• Kirill Smelkov's avatar
    Switch tee from threading.Thread to sync.WorkGroup · 1e6a1cc6
    Kirill Smelkov authored
    The reason is that with threading.Thread if exception happens in that
    spawned thread, this error is not propagated to main driver, while with
    sync.WorkGroup an exception from any spawned worker is propagated back
    to main. For example with the following injected error
    
        --- a/nxdtest/__init__.py
        +++ b/nxdtest/__init__.py
        @@ -267,6 +267,7 @@ def main():
    
         # tee, similar to tee(1) utility, copies data from fin to fout appending them to buf.
         def tee(ctx, fin, fout, buf):
        +    1/0
             while 1:
    
    before this patch nxdtest behaves like ...
    
        (neo) (z4-dev) (g.env) kirr@deco:~/src/wendelin/nxdtest$ nxdtest
        date:   Tue, 24 Nov 2020 14:55:08 MSK
        xnode:  kirr@deco.navytux.spb.ru
        uname:  Linux deco 5.9.0-2-amd64 #1 SMP Debian 5.9.6-1 (2020-11-08) x86_64
        cpu:    Intel(R) Core(TM) i7-6600U CPU @ 2.60GHz
    
        >>> pytest
        $ python -m pytest
        Exception in thread Thread-2:
        Traceback (most recent call last):
          File "/usr/lib/python2.7/threading.py", line 801, in __bootstrap_inner
            self.run()
          File "/usr/lib/python2.7/threading.py", line 754, in run
            self.__target(*self.__args, **self.__kwargs)

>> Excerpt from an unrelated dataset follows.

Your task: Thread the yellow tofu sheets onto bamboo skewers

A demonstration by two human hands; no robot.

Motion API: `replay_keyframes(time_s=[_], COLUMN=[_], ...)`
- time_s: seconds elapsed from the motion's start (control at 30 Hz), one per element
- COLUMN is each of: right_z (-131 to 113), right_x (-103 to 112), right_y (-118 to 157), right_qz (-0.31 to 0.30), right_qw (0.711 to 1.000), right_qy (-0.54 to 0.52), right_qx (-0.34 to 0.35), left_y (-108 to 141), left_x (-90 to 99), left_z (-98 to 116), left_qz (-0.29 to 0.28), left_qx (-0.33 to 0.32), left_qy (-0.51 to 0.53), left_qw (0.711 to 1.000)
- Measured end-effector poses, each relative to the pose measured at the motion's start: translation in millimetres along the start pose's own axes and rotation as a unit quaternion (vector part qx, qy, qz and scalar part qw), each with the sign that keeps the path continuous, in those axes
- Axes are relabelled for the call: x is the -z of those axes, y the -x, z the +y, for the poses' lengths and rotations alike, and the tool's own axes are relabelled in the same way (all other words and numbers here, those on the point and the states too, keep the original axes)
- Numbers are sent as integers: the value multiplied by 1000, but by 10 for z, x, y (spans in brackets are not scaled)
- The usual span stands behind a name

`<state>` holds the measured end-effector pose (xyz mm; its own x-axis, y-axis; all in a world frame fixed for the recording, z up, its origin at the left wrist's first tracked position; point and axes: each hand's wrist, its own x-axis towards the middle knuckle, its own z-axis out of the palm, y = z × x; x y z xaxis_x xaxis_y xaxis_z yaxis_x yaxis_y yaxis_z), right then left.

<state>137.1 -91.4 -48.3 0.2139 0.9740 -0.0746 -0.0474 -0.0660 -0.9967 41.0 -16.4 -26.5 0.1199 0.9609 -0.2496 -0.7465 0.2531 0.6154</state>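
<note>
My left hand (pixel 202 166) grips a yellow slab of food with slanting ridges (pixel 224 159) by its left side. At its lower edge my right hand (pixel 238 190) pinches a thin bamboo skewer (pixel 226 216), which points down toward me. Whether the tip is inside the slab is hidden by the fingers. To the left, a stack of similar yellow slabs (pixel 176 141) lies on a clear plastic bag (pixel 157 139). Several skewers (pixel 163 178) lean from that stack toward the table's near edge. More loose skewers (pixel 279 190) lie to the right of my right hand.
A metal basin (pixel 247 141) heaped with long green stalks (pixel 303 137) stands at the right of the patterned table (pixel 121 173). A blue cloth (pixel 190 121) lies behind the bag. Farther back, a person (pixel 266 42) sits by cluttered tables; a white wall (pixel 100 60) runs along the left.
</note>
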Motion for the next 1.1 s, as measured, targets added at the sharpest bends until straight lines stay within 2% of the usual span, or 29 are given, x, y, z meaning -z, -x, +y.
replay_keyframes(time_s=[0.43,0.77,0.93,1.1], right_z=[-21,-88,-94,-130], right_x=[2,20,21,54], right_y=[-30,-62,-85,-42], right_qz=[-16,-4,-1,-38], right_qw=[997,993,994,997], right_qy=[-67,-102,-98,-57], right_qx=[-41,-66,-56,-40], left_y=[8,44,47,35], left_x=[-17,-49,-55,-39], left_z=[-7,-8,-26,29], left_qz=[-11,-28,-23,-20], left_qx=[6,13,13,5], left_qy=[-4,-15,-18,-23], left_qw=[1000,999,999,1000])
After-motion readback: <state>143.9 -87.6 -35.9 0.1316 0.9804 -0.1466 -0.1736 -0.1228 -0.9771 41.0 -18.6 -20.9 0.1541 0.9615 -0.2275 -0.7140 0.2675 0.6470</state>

          File "/home/kirr/src/wendelin/nxdtest/nxdtest/__init__.py", line 270, in tee
            1/0
        ZeroDivisionError: integer division or modulo by zero
    
        Exception in thread Thread-1:
        Traceback (most recent call last):
          File "/usr/lib/python2.7/threading.py", line 801, in __bootstrap_inner
            self.run()
          File "/usr/lib/python2.7/threading.py", line 754, in run
            self.__target(*self.__args, **self.__kwargs)
          File "/home/kirr/src/wendelin/nxdtest/nxdtest/__init__.py", line 270, in tee
            1/0
        ZeroDivisionError: integer division or modulo by zero
    
        error   pytest  0.583s  # 1t 1e 0f 0s
        (neo) (z4-dev) (g.env) kirr@deco:~/src/wendelin/nxdtest$ echo $?
        0
    
    Here the error in another thread is only printed, but nxdtest is not aborted.
    Above it reported "error", but e.g. when testing pygolang/py3 and raising an
    error in tee it even reported it was succeeding
    ( !6 (comment 121393) ):
    
        slapuser34@vifibcloud-rapidspace-hosting-007:~/srv/runner/instance/slappart0$ ./bin/runTestSuite
        date:   Tue, 24 Nov 2020 12:51:23 MSK
        xnode:  slapuser34@vifibcloud-rapidspace-hosting-007
        uname:  Linux vifibcloud-rapidspace-hosting-007 4.19.0-6-amd64 #1 SMP Debian 4.19.67-2+deb10u2 (2019-11-11) x86_64
        cpu:    Intel(R) Xeon(R) CPU E5-2678 v3 @ 2.50GHz
    
        >>> thread
        $ python -m pytest
        Exception in thread Thread-1:
        Traceback (most recent call last):
          File "/srv/slapgrid/slappart34/srv/runner/shared/python3/5497998c60d97cbbf748337ccce21db2/lib/python3.7/threading.py", line 926, in _bootstrap_inner
            self.run()
          File "/srv/slapgrid/slappart34/srv/runner/shared/python3/5497998c60d97cbbf748337ccce21db2/lib/python3.7/threading.py", line 870, in run
            self._target(*self._args, **self._kwargs)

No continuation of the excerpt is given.